An additional long-tail optimization for S3 MT

hashbackup · October 13, 2021, 7:06pm

The current long-tail optimization for uploads is to create 110 unique pieces, select 110 nodes, try all 110 uploads concurrently, and stop when 80 report success. I’m assuming that for the S3 MT Gateway this works in a similar way. (I tried to find the code but got lost pretty quickly in the Storj MinIO repo.)

For background, a segment requires k=29 pieces, is repaired when there are fewer than m=50 pieces, is initially created with o=80 pieces, and is uploaded in n=110 pieces, with the 30 slowest nodes getting canceled.

That large redundancy of 80-29=51 pieces is to avoid frequent repairs given that nodes randomly fail and/or leave the network. I uploaded a 2-segment file 8 days ago that was originally 159 pieces and is now 151 pieces. So let’s say we lose 1/2 a piece a day for each segment. It would then require repair after 60 days, though I’m guessing piece dropouts actually have a logarithmic distribution rather than linear.
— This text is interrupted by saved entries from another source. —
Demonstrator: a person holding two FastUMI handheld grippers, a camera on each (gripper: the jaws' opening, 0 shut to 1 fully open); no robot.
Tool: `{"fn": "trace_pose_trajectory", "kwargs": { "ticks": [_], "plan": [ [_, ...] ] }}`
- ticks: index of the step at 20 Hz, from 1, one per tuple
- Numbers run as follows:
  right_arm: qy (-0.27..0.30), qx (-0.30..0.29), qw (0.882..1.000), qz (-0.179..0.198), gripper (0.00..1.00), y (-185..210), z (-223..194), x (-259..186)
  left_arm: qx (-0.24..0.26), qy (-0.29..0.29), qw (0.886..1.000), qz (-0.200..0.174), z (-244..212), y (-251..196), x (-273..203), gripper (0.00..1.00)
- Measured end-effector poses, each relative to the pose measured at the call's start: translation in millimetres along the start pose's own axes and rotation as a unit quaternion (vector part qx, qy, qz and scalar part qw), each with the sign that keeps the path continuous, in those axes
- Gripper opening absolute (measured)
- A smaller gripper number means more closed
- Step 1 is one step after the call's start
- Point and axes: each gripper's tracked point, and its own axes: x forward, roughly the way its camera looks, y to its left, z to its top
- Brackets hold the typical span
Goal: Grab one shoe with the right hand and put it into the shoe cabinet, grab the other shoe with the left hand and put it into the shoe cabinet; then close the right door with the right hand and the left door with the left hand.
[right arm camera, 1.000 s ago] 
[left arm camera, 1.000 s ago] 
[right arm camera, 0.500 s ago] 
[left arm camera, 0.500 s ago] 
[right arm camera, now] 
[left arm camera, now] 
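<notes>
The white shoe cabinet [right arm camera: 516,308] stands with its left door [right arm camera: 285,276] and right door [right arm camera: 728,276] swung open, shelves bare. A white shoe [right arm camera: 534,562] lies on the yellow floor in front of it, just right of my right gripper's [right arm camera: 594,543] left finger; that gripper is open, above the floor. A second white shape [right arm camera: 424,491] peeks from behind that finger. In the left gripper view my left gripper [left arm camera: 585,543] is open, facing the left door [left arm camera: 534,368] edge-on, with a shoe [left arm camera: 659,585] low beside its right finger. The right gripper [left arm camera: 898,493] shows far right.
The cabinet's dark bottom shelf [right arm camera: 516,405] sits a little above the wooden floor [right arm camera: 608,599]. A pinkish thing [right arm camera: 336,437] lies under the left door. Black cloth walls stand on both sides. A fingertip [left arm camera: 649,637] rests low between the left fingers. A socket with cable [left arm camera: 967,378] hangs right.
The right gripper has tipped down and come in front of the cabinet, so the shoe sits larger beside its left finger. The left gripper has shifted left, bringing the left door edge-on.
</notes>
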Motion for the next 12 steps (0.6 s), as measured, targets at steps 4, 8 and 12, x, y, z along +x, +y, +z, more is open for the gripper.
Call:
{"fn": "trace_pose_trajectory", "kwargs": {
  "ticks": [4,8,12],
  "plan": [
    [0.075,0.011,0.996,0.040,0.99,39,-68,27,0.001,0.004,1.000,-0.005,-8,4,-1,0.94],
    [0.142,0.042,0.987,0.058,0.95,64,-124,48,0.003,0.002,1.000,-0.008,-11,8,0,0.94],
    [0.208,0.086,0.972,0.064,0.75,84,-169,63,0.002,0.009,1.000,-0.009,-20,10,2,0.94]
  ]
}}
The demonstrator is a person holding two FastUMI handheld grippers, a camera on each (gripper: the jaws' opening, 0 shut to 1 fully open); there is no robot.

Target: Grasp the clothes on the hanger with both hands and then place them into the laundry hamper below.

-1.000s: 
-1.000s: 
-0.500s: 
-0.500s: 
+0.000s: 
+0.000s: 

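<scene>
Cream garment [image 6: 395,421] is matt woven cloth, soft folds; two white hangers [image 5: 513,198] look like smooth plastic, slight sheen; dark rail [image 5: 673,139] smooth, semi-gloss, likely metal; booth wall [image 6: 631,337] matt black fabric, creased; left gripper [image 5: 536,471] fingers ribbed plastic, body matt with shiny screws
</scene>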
An optimization that might perform well for S3MTG could go something like this: instead of creating and attempting to upload all 110 pieces and waiting for 80 successes before responding “upload successful”, the S3MTG could tell the S3 client the upload worked after only 50 pieces (maybe even less) are stored and then the gateway would continue to wait in the background until at least 80 are successful. If Something Bad happens during this second phase, it’s not really a big deal because it will trigger a segment repair, or a repair can be manually triggered if necessary. The faster repairs happen, the lower the initial number of nodes needs to be.

This doesn’t really work for the uplink CLI because there’s no other process running to finish the upload in the background. I guess it would work for the local S3 ST Gateway.

What could work down the road for the uplink CLI is to only upload 50 pieces and then trigger a repair. My understanding is that repairs are expensive today because the satellite has to fetch 29 pieces, create new pieces, and pay egress to send them to storage nodes at 8 cents/GB. But if storage nodes could effect repairs themselves, maybe with some coordination help from the satellite, it might be an option. You’d only need enough redundancy on the initial upload to last through the repair, which should be able to complete within a few days I’d think.